I hit this point every six months or so and here I am again. Time to take a break and refocus.

Take time to refill your creative well

Here are some of other posts that might inspire you to take a break.

Is it just me? How are you feeling right now? Where's your creative cycle at?

Image: Flickr CC Ecstaticist

 

Joanna Penn:

View Comments (30)

  • I cannot agree more, Joanna, that you need to give yourself space and time for that mysterious creative process to take place. One of my techniques is to just file a problem away in my mind and not think about it, and a few days later a solution is popping into my head, seemingly from out of nowhere, but I am sure this is an inbuilt process which we may one day start to understand. I think many commercial businesses who like to keep their employees busy all the time could learn a great deal from this, as I think it would increase the creativity in their businesses and their bottom line.
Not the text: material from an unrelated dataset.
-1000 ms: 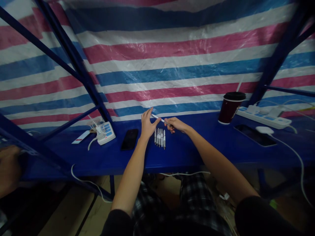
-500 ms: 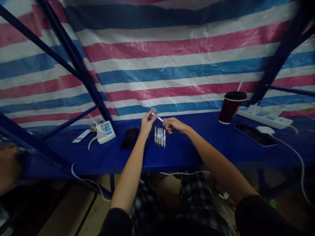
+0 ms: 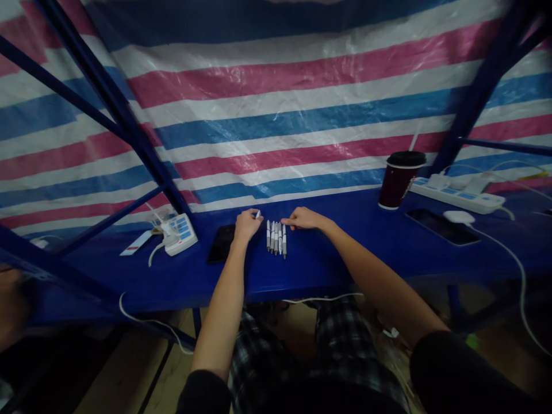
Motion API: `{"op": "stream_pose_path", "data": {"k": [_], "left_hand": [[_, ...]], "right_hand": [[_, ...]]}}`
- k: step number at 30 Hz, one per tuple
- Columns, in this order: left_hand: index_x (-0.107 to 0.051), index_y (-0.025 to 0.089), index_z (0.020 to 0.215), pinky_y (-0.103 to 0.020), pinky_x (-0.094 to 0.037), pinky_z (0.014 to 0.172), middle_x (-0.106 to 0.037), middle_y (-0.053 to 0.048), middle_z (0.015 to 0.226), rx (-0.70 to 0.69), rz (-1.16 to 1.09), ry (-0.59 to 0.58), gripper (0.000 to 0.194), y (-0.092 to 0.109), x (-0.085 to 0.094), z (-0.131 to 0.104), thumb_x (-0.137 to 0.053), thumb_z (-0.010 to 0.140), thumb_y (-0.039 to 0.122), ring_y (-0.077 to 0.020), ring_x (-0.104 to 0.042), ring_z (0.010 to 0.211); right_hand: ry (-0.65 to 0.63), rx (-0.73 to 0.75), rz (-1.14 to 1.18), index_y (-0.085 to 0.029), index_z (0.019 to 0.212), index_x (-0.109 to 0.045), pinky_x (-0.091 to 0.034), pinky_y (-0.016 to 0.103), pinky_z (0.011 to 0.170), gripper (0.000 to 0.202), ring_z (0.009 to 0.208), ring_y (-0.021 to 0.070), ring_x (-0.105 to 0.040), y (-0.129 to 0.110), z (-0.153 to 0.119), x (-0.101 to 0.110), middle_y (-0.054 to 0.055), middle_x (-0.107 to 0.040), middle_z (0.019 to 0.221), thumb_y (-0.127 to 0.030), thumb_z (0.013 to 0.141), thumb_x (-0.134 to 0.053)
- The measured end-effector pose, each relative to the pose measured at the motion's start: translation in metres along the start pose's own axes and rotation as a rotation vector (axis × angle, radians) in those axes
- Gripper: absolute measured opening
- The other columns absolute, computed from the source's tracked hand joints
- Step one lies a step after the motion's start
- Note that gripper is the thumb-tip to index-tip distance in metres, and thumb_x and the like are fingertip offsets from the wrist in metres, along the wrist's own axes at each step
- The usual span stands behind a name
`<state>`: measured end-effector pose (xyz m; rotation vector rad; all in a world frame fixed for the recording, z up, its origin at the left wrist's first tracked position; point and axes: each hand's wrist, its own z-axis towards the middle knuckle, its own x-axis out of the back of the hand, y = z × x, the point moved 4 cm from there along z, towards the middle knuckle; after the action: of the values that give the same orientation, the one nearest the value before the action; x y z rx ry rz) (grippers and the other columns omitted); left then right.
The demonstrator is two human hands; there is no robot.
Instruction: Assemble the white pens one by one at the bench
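Observation:
Several white-and-grey pens (image 3: 276, 237) lie side by side on the blue table, pointing towards me. To the left of this row, my left hand (image 3: 246, 225) is closed around another pen (image 3: 258, 214); just its white end sticks out of the fingers, the rest being hidden. My right hand (image 3: 305, 218) comes in from the right, fingers bent, with its thumb and forefinger at the far end of the rightmost pen (image 3: 284, 244). Beside my left wrist lies a black phone (image 3: 221, 244), partly covered by the arm.
At left stand a white power strip (image 3: 181, 234) and a pale card-like item (image 3: 136, 243). A lidded dark red cup (image 3: 399, 181), a second phone (image 3: 440, 226) and a long power strip (image 3: 459, 195) are at right. Blue frame posts (image 3: 142, 155) border the table (image 3: 336, 259); another person's hand (image 3: 11, 305) shows far left.
My hands have parted. The pen that was between both hands is now in my left hand, lower and further left. My right hand has let go of it and reached the row's far end.

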<state>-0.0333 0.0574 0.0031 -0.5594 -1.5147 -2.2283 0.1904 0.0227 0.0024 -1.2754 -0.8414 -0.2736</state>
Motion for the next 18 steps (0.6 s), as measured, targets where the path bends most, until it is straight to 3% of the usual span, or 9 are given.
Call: {"op": "stream_pose_path", "data": {"k": [3, 4, 8, 10, 14, 18], "left_hand": [[-0.079, 0.018, 0.092, -0.03, -0.047, 0.059, -0.057, 0.0, 0.042, 0.156, 0.209, -0.03, 0.02, -0.011, -0.006, -0.005, -0.077, 0.079, 0.033, -0.0194, -0.057, 0.044], [-0.079, 0.019, 0.088, -0.03, -0.047, 0.059, -0.055, 0.0, 0.04, 0.148, 0.234, -0.024, 0.018, -0.011, -0.009, -0.007, -0.076, 0.081, 0.035, -0.0197, -0.057, 0.043], [-0.076, 0.022, 0.07, -0.029, -0.047, 0.059, -0.059, -0.003, 0.044, -0.072, 0.336, 0.105, 0.018, 0.002, -0.013, -0.009, -0.075, 0.081, 0.037, -0.0217, -0.063, 0.051], [-0.078, 0.022, 0.075, -0.03, -0.049, 0.063, -0.067, -0.007, 0.055, -0.038, 0.414, 0.111, 0.019, 0.007, -0.014, -0.011, -0.073, 0.083, 0.038, -0.0238, -0.068, 0.062], [-0.08, 0.021, 0.101, -0.033, -0.054, 0.079, -0.077, -0.012, 0.083, 0.187, 0.558, -0.005, 0.028, 0.015, -0.014, -0.018, -0.063, 0.092, 0.04, -0.0271, -0.073, 0.087], [-0.079, 0.022, 0.108, -0.035, -0.054, 0.086, -0.078, -0.013, 0.096, 0.232, 0.575, -0.048, 0.029, 0.024, -0.013, -0.023, -0.06, 0.094, 0.039, -0.0279, -0.072, 0.098]], "right_hand": [[-0.063, -0.009, -0.093, -0.018, 0.053, -0.068, -0.034, 0.027, 0.046, 0.056, 0.04, 0.0108, -0.047, 0.002, -0.001, -0.003, 0.002, -0.056, 0.045, -0.069, 0.075, -0.075], [-0.085, -0.017, -0.105, -0.018, 0.052, -0.068, -0.033, 0.027, 0.046, 0.054, 0.04, 0.0109, -0.046, 0.001, -0.001, -0.004, 0.002, -0.056, 0.045, -0.067, 0.071, -0.079], [-0.162, -0.071, -0.097, -0.019, 0.053, -0.065, -0.032, 0.027, 0.045, 0.046, 0.041, 0.0111, -0.046, 0.002, -0.003, -0.005, 0.0, -0.057, 0.047, -0.058, 0.064, -0.087], [-0.165, -0.107, -0.111, -0.019, 0.057, -0.066, -0.035, 0.026, 0.046, 0.046, 0.043, 0.0117, -0.049, 0.002, -0.005, -0.002, 0.001, -0.058, 0.05, -0.059, 0.069, -0.083], [-0.153, -0.157, -0.273, -0.016, 0.062, -0.066, -0.04, 0.027, 0.053, 0.055, 0.048, 0.0132, -0.053, -0.001, -0.008, 0.001, 0.005, -0.061, 0.056, -0.068, 0.082, -0.068], [-0.181, -0.172, -0.285, -0.016, 0.063, -0.065, -0.04, 0.027, 0.052, 0.041, 0.047, 0.0131, -0.053, -0.006, -0.01, -0.004, 0.005, -0.061, 0.057, -0.052, 0.084, -0.071]]}}
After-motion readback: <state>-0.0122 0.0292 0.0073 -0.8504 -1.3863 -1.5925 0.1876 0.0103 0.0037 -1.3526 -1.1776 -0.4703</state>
    • Thanks George - thinking and gestation time (which I call composting) is definitely just as much "work" as the writing part of it. I know I will get back to it refreshed.

  • Take a breath. I like that.

    I have just released my debut indie novel, Golden Blood, and am currently caught up in the throes of marketing. It's really hard work.
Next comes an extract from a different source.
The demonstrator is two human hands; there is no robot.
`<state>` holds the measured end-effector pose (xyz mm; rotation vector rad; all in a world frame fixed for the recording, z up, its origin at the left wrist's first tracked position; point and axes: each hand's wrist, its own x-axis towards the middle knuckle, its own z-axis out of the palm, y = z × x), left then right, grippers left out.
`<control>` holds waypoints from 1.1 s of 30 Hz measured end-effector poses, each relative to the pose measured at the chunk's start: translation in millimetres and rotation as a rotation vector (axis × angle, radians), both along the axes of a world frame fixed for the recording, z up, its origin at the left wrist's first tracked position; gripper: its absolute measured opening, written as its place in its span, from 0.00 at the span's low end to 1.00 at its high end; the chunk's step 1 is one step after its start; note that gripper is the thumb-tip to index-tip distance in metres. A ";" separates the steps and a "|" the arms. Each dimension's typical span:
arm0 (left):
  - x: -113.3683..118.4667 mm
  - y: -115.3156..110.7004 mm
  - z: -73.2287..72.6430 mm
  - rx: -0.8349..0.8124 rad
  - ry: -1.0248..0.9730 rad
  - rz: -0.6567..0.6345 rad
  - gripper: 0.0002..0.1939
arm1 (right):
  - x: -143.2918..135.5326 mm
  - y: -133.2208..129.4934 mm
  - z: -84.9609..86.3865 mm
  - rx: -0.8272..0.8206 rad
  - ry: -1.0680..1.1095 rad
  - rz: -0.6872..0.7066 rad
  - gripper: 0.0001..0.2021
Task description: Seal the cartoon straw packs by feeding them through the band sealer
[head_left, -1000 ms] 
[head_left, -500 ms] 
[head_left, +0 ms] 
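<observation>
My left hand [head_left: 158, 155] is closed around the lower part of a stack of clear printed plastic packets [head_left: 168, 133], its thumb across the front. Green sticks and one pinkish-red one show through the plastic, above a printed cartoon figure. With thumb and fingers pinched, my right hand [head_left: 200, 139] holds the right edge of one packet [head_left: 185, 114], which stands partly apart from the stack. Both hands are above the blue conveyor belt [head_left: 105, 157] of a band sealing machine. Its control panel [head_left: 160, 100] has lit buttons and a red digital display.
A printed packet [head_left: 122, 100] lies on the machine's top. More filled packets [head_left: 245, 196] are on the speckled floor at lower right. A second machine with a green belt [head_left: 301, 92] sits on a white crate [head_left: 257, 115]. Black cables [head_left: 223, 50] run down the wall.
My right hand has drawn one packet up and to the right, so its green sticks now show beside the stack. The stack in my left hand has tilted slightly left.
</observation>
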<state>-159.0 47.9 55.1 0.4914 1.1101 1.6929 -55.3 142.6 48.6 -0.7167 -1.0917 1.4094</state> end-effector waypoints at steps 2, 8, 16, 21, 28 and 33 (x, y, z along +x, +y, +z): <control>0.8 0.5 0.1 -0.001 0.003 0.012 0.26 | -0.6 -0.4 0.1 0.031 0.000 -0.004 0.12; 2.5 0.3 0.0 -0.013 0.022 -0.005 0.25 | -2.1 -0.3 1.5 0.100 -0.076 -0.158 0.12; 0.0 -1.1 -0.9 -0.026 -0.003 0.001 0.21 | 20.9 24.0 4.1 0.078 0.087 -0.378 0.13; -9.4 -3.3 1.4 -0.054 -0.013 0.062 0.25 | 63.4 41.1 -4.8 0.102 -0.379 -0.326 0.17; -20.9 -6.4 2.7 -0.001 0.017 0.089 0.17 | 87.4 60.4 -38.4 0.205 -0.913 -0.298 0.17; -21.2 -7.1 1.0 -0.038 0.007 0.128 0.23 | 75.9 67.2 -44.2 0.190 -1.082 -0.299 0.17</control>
    I like the idea of a writing cycle. I guess I'm in a marketing cycle and looking forward to getting into the editing cycle of my next book... then onto first draft cycle. Ahhh - it's all fun and games :)
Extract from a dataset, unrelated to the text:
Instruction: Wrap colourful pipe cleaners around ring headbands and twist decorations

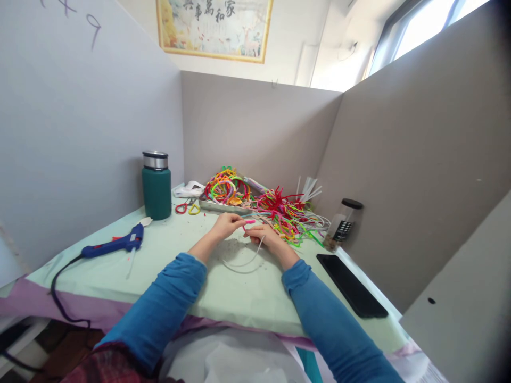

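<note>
Over the middle of the table, my left hand (225, 225) pinches a short pink pipe cleaner (249, 222) between thumb and fingers. My right hand (265, 234) is closed close beside it, its fingertips at the lower part of the pink piece. A thin white cord (244, 272) curves in a loose loop below my hands, one end running up to my right hand. Whether the cord is joined to the pink pipe cleaner is too small to tell.
Behind my hands are a metal tray (223, 207) of colourful rings and a heap of pipe cleaners (283, 210). A blue glue gun (115, 246) and green flask (156, 191) stand left. A black phone (351, 287) and clear bottle (342, 226) are right. Grey partitions (255, 122) enclose the table.
</note>
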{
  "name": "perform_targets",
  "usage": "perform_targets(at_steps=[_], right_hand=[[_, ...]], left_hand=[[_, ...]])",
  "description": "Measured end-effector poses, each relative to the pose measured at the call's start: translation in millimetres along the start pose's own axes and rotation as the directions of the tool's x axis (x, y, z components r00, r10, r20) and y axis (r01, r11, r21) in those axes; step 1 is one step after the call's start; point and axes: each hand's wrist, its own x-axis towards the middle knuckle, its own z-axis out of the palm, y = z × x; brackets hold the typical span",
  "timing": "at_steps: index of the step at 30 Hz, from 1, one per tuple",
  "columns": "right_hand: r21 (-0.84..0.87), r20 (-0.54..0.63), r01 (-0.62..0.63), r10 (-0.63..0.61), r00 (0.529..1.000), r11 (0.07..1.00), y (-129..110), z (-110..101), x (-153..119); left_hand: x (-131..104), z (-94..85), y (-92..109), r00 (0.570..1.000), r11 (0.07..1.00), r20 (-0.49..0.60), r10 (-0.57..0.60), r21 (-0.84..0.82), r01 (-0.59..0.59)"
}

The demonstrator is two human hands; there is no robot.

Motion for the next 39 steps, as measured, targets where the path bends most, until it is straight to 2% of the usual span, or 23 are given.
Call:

  • It’s the “trying to write as many books as fast as possible” that worries me. For me writing is a natural process in fact I often define a writer as a person whose natural response to life is to write about it. Life takes it’s time. Babies take nine months to gestate and there’s no rushing that process. Yes, they can be born early and survive but if they don’t get their full nine months’ worth there is always the risk that there will be problems. I’m not a prolific writer – five books in about twenty years – and I don’t see me getting any quicker at it. I don’t write books because there is a market, I write books that need to be written. And they take as long as they take. I see too many young authors out there marketing undercooked first novels and I do worry that just when self-publishing is starting to find its feet and gain some respect that it’s going to have the feet kicked from under it by people who are in too much of a rush to see their name in print.

    Yes, everything is moving fast just now and there is no indication that it’s going to slow down. That’s no excuse for not taking the time when we have the time. E-book sales are booming – there is definitely a novelty value to owning a Kindle or a Nook or whatever – but that will die down once e-books start to be viewed the same way that digital music is now viewed, just another medium. Indie music is not accepted and respected but that didn’t happen overnight and the same will be the case for independent publishing. Crap will always be published. Crap has always been published – they called it ‘pulp’ in the day – but it will find its level and the quality will rise to the surface. Hopefully.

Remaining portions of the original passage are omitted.